There’s something strange that happens when you start to lose a massive amount of weight, your body shape actually changes. Duh, right? I know, I know, that’s the point. It shouldn’t come as any surprise but for some reason it does.
In theory, I certainly knew that I was going to get smaller. What I didn’t quite realize was going to happen was that, due to the uneven rate of shrinkage, certain parts of my body would start to bother me more. There are certain bits of pudge that I never really took notice of, but now make me scowl at them when I look in the mirror.
At the same time, some of the other areas that used to make me want to cry a little are now totally not an issue. Some days it almost feels like I’m looking in a funhouse mirror, or like I’m looking at someone else’s body that happens to have all of my scars. I suppose I ought to be grateful for those scars or I’d never be able to identify myself! Let's be honest, by now I love them anyway. Battle wounds.
Despite this shift, I seem to be more or less stuck with the pooch for a while. WTF is the pooch? It’s the lower belly fat. I really should draw you all a diagram with my nicknames for all the areas of my fat.
My mom thinks my “technical terms” are amusing…
The pooch used to just blend into the whole “fluffy” shape that was my torso, but now that a lot of the mass from my stomach is deflating, the pooch is becoming more and more noticeable. Sure, it’s shrinking too, but not at the same rate. It makes me half way reconsider my once “genius” idea to rig a vacuum cleaner to do at home lypo. Clearly that would be a safe and effective thing to try.
Actually, that idea isn’t original. I saw it on Tales from the Crypt and THAT didn’t end well. Come to think of it, nothing on that show ever did. Was anyone else’s child-psyche completely scarred by that show? I mean, that dude’s laugh alone… Plus he’s a perfect example of why moisturizer and good conditioner are essential. Yes, I was that vain even as a child.

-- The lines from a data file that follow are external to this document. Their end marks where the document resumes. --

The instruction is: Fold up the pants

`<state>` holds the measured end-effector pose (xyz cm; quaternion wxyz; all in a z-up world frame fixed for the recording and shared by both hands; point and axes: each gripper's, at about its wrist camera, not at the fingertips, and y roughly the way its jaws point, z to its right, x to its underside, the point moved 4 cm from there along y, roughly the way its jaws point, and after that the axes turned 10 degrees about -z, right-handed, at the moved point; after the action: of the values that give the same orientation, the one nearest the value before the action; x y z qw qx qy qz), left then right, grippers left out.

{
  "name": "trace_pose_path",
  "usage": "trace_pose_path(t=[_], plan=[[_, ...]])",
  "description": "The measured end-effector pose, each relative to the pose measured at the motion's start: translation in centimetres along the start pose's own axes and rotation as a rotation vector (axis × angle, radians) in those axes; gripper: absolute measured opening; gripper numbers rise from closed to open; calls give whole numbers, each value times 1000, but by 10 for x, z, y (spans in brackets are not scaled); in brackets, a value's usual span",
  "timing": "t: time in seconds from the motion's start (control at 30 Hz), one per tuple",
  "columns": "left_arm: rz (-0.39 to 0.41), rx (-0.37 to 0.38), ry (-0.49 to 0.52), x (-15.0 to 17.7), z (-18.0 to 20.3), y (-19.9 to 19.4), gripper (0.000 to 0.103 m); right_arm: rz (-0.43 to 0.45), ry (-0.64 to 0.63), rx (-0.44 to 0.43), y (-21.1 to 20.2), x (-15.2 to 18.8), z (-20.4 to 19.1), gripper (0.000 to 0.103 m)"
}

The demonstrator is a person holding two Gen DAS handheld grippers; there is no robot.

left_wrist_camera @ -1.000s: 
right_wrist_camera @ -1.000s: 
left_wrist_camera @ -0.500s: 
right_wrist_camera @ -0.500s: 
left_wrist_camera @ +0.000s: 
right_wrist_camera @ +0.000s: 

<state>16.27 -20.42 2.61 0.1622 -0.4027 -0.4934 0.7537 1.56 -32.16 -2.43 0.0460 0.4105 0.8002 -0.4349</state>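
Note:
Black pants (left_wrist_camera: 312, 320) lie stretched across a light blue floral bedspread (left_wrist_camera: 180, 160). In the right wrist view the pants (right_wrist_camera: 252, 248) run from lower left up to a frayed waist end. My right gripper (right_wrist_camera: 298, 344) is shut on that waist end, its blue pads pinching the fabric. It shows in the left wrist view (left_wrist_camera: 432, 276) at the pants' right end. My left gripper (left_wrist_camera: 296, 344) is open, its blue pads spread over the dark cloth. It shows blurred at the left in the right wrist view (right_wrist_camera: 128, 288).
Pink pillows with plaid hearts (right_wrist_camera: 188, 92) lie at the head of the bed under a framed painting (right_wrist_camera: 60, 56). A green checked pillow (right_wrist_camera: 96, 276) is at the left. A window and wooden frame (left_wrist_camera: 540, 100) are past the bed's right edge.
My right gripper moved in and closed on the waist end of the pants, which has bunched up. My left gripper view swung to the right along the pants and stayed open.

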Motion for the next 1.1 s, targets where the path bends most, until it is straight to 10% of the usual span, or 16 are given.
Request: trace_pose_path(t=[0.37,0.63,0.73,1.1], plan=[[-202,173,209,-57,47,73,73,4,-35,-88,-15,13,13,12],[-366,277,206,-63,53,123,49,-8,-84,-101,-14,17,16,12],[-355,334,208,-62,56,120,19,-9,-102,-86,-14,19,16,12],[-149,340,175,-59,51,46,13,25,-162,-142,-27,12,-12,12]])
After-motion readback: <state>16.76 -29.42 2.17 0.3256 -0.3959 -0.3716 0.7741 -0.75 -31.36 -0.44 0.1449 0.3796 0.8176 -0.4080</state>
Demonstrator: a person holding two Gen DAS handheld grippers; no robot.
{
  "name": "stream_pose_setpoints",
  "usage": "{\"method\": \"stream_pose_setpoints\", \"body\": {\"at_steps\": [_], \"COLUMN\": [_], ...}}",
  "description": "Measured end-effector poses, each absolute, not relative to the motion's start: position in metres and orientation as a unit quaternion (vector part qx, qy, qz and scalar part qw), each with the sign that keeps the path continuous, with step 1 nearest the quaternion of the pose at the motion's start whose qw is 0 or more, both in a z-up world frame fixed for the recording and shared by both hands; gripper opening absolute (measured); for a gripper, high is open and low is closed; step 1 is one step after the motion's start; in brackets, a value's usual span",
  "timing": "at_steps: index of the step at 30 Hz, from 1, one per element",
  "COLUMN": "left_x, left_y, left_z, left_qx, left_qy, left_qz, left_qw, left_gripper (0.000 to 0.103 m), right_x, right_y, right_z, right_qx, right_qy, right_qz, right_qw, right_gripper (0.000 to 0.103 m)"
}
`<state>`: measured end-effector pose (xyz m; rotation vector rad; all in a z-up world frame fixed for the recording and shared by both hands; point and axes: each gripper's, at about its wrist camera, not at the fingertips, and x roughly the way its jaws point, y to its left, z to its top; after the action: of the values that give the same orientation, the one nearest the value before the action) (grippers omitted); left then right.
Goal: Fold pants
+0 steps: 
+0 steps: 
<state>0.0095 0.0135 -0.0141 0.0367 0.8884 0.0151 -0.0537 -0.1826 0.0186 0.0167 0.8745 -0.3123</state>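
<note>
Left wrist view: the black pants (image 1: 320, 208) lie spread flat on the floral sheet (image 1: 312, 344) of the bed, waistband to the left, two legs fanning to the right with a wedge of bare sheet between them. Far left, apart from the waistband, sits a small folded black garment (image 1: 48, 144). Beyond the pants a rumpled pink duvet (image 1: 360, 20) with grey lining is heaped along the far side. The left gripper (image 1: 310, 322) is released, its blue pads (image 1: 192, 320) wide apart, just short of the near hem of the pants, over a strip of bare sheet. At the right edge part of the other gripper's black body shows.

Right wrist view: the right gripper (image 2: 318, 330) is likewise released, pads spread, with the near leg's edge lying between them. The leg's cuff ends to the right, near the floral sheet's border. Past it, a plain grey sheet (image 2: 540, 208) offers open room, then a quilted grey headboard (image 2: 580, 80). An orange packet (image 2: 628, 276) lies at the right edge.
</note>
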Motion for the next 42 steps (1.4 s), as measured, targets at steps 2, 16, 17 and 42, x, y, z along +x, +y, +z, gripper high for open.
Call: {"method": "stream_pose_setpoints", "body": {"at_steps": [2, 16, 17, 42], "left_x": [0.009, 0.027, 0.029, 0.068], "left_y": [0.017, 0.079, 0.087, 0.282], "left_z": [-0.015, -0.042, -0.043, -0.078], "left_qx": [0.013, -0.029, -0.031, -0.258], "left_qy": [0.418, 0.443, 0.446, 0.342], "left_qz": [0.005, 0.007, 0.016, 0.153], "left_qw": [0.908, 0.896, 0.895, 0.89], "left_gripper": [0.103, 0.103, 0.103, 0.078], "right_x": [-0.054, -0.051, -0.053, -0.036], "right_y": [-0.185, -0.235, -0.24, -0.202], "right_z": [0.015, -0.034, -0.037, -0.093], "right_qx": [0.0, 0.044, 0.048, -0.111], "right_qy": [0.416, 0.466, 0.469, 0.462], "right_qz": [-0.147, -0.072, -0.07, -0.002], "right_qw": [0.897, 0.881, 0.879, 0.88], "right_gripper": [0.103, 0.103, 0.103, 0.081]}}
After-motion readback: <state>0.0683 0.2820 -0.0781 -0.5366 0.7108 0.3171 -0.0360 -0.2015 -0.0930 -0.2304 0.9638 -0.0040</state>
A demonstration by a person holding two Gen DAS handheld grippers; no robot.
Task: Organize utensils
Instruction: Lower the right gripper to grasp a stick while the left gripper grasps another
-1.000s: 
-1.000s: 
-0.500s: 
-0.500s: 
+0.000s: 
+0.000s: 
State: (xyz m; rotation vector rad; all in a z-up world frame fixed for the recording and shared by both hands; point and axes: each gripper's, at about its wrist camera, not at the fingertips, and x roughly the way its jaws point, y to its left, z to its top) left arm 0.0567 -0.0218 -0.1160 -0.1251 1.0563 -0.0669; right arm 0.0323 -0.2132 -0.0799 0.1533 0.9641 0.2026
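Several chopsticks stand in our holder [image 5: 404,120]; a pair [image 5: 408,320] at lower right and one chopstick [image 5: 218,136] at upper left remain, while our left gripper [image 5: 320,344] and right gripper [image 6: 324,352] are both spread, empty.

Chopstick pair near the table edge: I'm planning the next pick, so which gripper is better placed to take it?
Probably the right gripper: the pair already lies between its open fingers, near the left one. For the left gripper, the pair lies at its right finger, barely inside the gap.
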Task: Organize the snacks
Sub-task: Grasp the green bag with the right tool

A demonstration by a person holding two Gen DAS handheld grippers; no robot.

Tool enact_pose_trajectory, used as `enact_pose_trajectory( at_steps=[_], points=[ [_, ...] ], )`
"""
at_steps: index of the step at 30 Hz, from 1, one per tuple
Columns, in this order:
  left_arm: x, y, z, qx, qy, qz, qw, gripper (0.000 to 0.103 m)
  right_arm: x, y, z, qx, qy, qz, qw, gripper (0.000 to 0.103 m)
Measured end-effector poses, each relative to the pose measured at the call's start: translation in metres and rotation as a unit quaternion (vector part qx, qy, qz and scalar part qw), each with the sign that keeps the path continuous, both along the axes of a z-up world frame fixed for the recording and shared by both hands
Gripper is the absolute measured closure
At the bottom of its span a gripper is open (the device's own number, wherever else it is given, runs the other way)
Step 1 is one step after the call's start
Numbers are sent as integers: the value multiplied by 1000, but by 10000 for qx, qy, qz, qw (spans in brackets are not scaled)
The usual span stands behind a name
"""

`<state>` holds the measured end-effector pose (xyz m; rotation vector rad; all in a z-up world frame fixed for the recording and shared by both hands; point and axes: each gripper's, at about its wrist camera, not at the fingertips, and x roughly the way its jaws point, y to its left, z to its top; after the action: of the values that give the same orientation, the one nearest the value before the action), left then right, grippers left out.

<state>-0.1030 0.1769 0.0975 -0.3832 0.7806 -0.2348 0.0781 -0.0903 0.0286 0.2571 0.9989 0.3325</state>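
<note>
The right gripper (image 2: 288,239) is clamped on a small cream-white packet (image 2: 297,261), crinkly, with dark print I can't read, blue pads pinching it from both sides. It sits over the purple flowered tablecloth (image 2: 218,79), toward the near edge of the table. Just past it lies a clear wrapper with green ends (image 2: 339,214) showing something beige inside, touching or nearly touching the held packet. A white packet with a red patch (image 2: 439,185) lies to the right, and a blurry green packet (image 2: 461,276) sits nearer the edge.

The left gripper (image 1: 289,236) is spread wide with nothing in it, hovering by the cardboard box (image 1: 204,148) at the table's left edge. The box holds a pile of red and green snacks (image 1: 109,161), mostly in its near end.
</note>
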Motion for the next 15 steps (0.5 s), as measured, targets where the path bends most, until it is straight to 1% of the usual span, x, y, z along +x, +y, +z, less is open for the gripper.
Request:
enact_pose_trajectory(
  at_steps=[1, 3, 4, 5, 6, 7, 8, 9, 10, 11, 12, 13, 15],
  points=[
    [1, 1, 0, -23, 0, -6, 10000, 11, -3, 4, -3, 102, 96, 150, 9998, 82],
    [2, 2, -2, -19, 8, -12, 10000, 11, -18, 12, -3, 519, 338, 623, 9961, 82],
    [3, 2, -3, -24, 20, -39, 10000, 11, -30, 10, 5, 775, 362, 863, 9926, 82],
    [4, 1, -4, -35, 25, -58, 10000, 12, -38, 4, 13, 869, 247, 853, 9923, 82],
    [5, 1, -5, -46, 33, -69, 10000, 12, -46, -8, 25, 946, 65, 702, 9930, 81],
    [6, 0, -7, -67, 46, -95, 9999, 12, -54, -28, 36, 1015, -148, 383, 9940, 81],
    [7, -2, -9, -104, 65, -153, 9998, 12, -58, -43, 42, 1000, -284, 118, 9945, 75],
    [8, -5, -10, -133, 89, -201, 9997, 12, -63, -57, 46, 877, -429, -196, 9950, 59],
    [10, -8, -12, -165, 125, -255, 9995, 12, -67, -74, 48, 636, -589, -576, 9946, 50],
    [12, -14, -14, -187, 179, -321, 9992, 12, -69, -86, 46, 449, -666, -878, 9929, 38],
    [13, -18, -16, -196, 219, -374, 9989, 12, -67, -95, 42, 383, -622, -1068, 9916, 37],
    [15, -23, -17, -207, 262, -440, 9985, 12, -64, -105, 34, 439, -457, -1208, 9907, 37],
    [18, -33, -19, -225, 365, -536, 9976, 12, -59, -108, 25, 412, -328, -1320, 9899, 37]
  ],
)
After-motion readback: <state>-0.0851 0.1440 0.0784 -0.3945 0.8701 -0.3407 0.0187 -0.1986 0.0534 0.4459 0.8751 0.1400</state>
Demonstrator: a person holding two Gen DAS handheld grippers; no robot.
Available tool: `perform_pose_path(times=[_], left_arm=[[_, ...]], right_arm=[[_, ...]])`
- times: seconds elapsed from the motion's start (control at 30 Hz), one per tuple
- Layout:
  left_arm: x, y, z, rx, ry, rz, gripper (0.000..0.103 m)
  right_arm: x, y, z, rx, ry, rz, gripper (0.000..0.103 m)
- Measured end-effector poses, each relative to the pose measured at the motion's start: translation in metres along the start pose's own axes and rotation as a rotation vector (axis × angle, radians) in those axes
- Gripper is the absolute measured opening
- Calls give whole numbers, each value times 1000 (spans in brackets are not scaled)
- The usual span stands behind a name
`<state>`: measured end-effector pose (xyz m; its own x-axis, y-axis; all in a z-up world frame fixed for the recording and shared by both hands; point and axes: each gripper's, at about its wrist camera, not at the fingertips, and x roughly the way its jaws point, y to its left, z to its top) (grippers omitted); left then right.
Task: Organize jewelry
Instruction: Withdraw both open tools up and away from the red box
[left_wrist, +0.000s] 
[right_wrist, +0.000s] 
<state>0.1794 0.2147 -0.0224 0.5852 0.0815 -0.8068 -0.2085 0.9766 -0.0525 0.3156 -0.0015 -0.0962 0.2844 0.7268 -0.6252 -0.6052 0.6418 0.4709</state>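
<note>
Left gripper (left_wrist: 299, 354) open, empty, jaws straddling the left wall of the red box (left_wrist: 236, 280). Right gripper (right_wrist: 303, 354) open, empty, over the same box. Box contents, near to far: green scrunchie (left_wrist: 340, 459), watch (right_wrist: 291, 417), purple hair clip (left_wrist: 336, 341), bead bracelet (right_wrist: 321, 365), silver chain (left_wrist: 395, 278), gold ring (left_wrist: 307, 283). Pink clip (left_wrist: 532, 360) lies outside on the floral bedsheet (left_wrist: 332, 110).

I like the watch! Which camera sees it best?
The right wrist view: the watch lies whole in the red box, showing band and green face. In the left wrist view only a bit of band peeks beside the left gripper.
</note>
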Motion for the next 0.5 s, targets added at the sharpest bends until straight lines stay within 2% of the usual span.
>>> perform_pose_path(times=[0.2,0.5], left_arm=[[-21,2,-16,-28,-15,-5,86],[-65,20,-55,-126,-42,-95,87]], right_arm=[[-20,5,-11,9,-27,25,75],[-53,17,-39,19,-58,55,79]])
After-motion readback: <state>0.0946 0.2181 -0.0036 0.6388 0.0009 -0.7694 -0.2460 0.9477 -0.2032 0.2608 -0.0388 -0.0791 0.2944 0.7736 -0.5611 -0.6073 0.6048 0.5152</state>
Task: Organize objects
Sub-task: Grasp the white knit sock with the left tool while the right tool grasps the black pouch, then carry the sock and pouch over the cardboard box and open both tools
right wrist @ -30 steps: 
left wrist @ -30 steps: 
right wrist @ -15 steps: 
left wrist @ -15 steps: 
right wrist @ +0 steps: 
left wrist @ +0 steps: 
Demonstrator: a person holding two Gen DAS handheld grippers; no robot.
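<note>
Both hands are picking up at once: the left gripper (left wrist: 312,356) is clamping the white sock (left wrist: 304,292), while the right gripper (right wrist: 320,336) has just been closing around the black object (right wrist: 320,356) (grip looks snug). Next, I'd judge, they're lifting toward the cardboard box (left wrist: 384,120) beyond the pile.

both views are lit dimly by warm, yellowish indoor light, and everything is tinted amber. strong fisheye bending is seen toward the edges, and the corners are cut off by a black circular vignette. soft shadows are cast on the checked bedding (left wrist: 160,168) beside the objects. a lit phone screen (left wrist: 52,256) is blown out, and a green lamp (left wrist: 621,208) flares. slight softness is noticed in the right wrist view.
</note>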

Anyway, this pooch business really gets me down sometimes and you can only listen to Fat Bottom Girls so many times on repeat before your neighbor thinks knows there’s something wrong with you.
Yet, there is a serious plus in this whole “my body’s changing shape” thing. My upper body has never looked so good. The extra flub that sat on my sides and under my arms has shrunk so much that it no longer looks like I have wrap around boobs. You know, boobs that just plain connect into your back fat. Oh, and I appear to have a real live neck which is something I never even suspected.
Really there’s nothing that I can do about the pooch situation except for continuing to lose weight, do strength training, keep Fat Bottom Girls on repeat, and try to pay more attention to the positive changes than the negative ones… and never watch Tales from the Crypt EVER again.